Retype, exactly as they appear below, the lines between the line holding "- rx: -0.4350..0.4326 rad" and the line holding "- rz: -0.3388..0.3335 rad", both ends included.

- _The data_
===============

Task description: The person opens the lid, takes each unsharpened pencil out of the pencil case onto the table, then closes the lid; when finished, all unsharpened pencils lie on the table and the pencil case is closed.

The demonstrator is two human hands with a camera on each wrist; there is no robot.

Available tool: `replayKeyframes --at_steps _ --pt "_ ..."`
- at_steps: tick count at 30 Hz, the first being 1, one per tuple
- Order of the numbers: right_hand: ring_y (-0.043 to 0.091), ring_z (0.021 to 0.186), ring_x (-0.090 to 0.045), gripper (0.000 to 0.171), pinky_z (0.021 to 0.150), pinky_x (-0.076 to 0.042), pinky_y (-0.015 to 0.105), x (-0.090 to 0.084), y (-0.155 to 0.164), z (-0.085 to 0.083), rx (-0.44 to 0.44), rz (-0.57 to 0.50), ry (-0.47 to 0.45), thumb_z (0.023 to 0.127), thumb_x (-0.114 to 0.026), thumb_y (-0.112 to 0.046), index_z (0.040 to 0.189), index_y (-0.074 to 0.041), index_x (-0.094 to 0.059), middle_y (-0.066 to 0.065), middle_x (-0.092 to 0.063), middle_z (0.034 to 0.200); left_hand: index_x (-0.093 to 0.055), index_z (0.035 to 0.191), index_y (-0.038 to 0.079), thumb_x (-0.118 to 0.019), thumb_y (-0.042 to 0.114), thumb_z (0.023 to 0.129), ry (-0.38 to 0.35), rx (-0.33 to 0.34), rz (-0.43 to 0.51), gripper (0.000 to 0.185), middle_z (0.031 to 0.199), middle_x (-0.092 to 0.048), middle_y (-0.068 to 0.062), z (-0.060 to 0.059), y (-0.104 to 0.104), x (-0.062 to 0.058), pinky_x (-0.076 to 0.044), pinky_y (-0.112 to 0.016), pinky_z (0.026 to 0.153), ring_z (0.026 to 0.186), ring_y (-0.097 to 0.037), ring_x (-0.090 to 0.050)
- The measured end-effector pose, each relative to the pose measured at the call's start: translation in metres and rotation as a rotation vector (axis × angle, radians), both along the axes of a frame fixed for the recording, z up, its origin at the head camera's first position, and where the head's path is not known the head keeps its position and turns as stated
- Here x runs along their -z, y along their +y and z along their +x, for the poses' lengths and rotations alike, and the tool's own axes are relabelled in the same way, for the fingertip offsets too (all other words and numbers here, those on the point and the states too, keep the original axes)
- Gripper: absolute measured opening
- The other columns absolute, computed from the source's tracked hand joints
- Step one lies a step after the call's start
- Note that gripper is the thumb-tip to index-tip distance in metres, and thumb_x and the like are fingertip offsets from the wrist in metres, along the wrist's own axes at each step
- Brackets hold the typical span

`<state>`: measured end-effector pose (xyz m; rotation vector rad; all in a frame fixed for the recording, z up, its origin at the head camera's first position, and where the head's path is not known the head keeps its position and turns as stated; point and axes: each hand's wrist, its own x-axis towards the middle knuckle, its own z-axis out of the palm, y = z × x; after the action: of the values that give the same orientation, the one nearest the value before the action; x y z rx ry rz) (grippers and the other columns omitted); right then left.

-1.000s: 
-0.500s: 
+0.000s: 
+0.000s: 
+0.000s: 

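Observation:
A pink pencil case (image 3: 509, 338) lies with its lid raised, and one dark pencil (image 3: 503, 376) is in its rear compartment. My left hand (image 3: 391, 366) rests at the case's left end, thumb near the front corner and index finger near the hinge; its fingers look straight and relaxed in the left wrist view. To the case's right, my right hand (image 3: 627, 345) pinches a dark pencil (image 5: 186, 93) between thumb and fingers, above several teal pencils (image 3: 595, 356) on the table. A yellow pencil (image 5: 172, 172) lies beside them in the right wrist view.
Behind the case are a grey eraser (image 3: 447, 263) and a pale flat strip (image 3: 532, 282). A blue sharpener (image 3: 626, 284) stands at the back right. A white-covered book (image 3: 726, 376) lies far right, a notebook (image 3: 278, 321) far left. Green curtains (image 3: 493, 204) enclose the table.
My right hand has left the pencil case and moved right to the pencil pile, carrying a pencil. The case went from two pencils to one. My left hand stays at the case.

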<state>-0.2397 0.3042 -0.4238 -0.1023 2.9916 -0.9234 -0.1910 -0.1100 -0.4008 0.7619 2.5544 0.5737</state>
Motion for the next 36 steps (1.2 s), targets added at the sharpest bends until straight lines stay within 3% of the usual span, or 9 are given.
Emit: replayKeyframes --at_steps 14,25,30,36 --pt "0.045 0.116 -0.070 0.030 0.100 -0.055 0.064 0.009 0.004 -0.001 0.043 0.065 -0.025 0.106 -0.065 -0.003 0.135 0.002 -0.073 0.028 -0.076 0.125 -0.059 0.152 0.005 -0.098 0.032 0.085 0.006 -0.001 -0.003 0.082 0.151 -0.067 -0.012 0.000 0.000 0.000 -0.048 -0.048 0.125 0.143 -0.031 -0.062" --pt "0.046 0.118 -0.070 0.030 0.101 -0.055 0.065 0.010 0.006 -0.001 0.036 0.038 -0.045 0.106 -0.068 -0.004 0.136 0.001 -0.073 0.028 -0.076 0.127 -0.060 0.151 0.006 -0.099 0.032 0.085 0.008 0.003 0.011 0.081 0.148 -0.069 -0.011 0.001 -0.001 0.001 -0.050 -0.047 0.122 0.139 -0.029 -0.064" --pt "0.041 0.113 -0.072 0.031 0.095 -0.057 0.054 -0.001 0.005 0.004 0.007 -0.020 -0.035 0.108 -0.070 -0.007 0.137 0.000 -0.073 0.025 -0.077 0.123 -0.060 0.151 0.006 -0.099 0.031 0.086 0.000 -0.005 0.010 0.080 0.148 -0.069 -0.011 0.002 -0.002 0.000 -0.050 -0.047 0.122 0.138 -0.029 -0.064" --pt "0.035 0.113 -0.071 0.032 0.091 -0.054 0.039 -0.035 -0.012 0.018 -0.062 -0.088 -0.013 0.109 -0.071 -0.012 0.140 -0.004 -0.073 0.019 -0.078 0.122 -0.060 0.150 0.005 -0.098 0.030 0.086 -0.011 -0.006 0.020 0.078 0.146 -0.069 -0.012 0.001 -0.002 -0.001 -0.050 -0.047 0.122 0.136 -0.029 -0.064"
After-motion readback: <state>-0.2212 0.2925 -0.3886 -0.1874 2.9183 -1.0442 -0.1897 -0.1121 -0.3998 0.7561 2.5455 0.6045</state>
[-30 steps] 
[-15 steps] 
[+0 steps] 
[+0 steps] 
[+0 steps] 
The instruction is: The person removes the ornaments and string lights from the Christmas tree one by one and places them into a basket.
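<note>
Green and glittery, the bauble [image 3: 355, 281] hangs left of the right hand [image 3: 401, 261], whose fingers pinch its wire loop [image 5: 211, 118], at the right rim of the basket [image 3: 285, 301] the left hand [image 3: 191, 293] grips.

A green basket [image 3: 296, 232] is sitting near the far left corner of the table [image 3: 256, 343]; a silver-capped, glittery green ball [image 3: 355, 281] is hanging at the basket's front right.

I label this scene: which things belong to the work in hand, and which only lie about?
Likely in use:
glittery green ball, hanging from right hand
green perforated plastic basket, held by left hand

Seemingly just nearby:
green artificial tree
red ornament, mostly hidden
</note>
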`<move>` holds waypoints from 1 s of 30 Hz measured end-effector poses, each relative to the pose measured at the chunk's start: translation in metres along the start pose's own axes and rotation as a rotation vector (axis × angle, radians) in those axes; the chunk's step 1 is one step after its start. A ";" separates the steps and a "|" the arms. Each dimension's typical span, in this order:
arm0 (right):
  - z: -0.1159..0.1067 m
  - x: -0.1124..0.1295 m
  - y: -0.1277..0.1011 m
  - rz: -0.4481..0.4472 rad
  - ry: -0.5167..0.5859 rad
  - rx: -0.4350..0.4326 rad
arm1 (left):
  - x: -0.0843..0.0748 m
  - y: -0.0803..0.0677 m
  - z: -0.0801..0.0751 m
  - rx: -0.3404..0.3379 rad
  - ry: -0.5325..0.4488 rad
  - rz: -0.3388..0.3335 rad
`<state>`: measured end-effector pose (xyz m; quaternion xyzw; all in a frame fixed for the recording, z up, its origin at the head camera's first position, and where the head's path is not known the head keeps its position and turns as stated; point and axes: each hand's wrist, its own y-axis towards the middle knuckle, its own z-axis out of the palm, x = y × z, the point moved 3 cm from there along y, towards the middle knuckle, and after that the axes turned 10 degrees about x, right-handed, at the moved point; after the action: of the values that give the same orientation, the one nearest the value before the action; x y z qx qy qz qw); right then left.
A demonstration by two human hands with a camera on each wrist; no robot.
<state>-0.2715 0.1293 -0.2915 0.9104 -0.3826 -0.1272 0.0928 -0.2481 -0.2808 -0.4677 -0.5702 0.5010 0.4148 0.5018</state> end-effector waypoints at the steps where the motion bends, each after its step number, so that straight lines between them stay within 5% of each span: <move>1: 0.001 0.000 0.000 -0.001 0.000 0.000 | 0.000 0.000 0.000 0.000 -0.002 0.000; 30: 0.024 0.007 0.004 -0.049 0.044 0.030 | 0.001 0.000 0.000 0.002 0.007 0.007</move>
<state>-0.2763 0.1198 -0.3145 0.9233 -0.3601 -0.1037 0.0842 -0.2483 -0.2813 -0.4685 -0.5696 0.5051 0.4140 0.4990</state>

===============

- _Response to the exercise_
  - rx: -0.4350..0.4326 rad
arm1 (left):
  - x: -0.0843..0.0748 m
  - y: -0.0803..0.0677 m
  - z: -0.0801..0.0751 m
  - rx: -0.3404..0.3379 rad
  - ry: -0.5325..0.4488 rad
  - rz: -0.3388..0.3335 rad

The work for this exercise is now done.